Print each line once more, unchanged, from the line holding "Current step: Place" to the end of the listing below.

== RECORDED INFORMATION

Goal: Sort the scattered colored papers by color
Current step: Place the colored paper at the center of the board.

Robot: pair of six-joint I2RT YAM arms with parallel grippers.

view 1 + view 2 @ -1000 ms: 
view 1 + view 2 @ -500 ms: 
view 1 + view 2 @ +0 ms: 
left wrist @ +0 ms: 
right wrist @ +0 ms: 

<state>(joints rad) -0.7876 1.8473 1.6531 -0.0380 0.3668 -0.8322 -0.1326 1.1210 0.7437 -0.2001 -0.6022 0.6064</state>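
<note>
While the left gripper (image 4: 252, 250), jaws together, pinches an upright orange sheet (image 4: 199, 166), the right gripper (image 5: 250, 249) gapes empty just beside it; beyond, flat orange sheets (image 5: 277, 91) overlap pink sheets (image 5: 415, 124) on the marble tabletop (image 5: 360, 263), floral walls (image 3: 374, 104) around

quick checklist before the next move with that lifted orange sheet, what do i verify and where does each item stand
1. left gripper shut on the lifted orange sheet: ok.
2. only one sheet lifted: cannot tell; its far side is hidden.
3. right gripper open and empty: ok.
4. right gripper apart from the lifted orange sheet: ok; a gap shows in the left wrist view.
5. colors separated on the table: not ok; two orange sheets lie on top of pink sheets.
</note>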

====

▸ TASK RESPONSE
Current step: Place the colored paper at the center of the board.

Robot: pair of six-joint I2RT YAM arms with parallel grippers.

view 1 + view 2 @ -1000 ms: 
view 1 + view 2 @ -500 ms: 
view 1 + view 2 @ +0 ms: 
left wrist @ +0 ms: 
right wrist @ +0 ms: 

<state>(joints rad) -0.7876 1.8473 1.6531 -0.0380 0.3668 -0.8322 -0.1326 1.1210 0.7437 -0.2001 -0.6022 0.6064</state>
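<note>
While the left gripper (image 4: 252, 250), jaws together, pinches an upright orange sheet (image 4: 199, 166), the right gripper (image 5: 250, 249) gapes empty just beside it; beyond, flat orange sheets (image 5: 277, 91) overlap pink sheets (image 5: 415, 124) on the marble tabletop (image 5: 360, 263), floral walls (image 3: 374, 104) around

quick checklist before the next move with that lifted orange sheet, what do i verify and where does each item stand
1. left gripper shut on the lifted orange sheet: ok.
2. only one sheet lifted: cannot tell; its far side is hidden.
3. right gripper open and empty: ok.
4. right gripper apart from the lifted orange sheet: ok; a gap shows in the left wrist view.
5. colors separated on the table: not ok; two orange sheets lie on top of pink sheets.
</note>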

The exercise has nothing more to it.